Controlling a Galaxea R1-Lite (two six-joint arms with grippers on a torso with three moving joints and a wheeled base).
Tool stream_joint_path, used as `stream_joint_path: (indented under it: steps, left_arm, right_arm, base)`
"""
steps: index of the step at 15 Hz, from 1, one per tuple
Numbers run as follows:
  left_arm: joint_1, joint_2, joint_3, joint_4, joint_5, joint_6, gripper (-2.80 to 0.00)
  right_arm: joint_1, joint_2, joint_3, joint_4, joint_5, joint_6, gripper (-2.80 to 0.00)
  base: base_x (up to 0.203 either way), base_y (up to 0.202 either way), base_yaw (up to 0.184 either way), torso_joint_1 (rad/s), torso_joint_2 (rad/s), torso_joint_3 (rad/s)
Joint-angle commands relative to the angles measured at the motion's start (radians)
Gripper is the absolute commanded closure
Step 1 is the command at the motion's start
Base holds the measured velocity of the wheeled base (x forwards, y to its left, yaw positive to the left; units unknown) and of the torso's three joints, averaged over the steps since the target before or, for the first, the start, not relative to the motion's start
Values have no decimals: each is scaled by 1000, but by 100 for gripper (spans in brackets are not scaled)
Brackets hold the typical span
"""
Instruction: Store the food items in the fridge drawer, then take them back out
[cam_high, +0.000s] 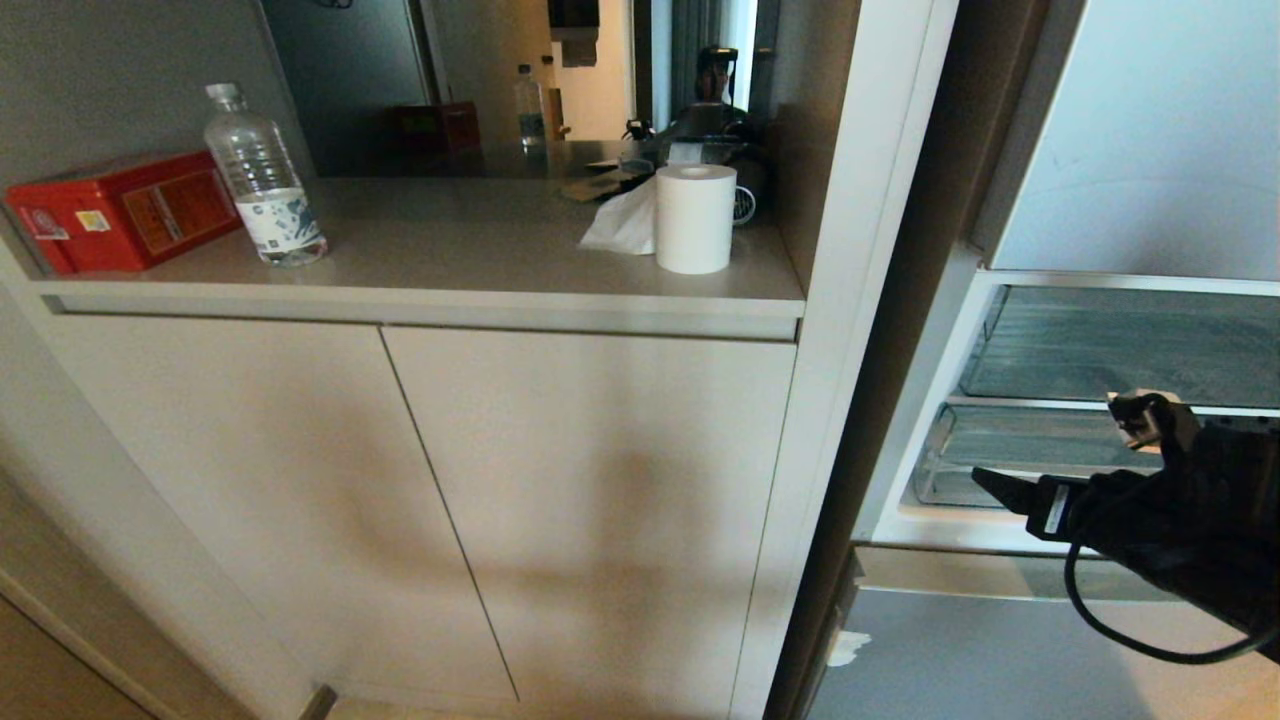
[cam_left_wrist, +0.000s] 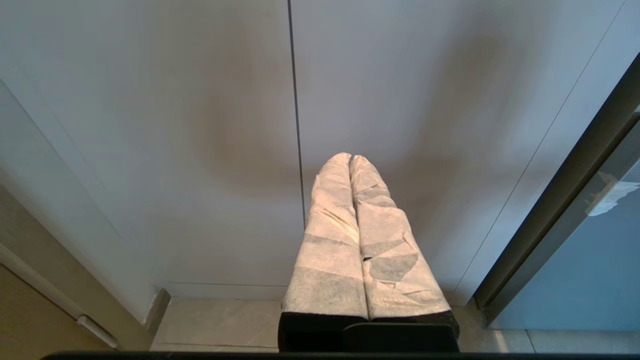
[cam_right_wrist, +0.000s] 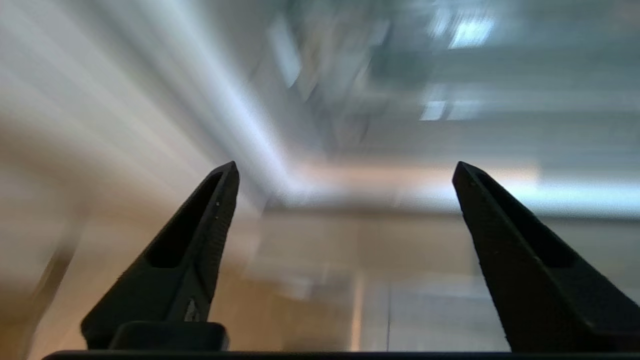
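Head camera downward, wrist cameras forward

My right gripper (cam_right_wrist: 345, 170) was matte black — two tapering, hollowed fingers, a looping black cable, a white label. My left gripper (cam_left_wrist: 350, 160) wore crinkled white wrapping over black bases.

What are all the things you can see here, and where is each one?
Tin box: one, red, left end of the counter.
Water bottle: one, clear, on the counter beside the tin box.
Paper roll: one, white, right side of the counter, a tissue beside it.
Cabinet doors: two, cream, under the counter.
Fridge: one, pale grey, at the right, standing open.
Fridge drawer: one, clear, low in the open fridge; no food seen.
Left gripper: one, wrapped in white, shut, facing the cabinet doors.
Right gripper: one, black, open, in front of the fridge drawer.
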Motion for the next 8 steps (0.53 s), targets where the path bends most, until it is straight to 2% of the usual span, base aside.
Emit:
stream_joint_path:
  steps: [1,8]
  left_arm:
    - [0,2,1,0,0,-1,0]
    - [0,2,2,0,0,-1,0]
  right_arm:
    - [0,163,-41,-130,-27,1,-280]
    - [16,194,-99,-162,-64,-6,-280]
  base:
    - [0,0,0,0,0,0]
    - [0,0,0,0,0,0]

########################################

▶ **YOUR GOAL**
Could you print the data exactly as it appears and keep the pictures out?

▶ **EXERCISE SOLUTION**
Controlling a Galaxea R1-Lite (two six-joint arms with grippers on a torso with three moving joints and a wheeled base).
Tool stream_joint_path, used as `stream_joint_path: (indented under it: steps, left_arm, right_arm, base)`
"""
steps: index of the step at 15 Hz, from 1, one per tuple
Numbers run as follows:
  left_arm: joint_1, joint_2, joint_3, joint_4, joint_5, joint_6, gripper (-2.80 to 0.00)
  right_arm: joint_1, joint_2, joint_3, joint_4, joint_5, joint_6, gripper (-2.80 to 0.00)
  base: base_x (up to 0.203 either way), base_y (up to 0.202 either way), base_yaw (up to 0.184 either way), torso_joint_1 (rad/s), torso_joint_2 (rad/s), torso_joint_3 (rad/s)
Joint-angle commands relative to the angles measured at the motion's start (radians)
Gripper is the absolute commanded closure
Step 1 is the command at the motion's start
Base holds the measured velocity of the wheeled base (x forwards, y to its left, yaw positive to the left; units unknown) and of the torso's three joints, averaged over the steps since the target before or, for the first, the start, not relative to the motion's start
Values have no decimals: each is scaled by 1000, but by 100 for gripper (spans in brackets are not scaled)
Brackets hold the typical span
"""
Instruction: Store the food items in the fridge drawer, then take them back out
[cam_high, +0.000s] 
[cam_left_wrist, +0.000s] 
[cam_right_wrist, +0.000s] 
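Head camera downward, wrist cameras forward

My right gripper (cam_right_wrist: 345, 170) was matte black — two tapering, hollowed fingers, a looping black cable, a white label. My left gripper (cam_left_wrist: 350, 160) wore crinkled white wrapping over black bases.

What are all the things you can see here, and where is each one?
Tin box: one, red, left end of the counter.
Water bottle: one, clear, on the counter beside the tin box.
Paper roll: one, white, right side of the counter, a tissue beside it.
Cabinet doors: two, cream, under the counter.
Fridge: one, pale grey, at the right, standing open.
Fridge drawer: one, clear, low in the open fridge; no food seen.
Left gripper: one, wrapped in white, shut, facing the cabinet doors.
Right gripper: one, black, open, in front of the fridge drawer.
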Motion for the next 8 steps (0.53 s), targets where the path bends most, until it is straight to 2% of the usual span, base aside.
Emit:
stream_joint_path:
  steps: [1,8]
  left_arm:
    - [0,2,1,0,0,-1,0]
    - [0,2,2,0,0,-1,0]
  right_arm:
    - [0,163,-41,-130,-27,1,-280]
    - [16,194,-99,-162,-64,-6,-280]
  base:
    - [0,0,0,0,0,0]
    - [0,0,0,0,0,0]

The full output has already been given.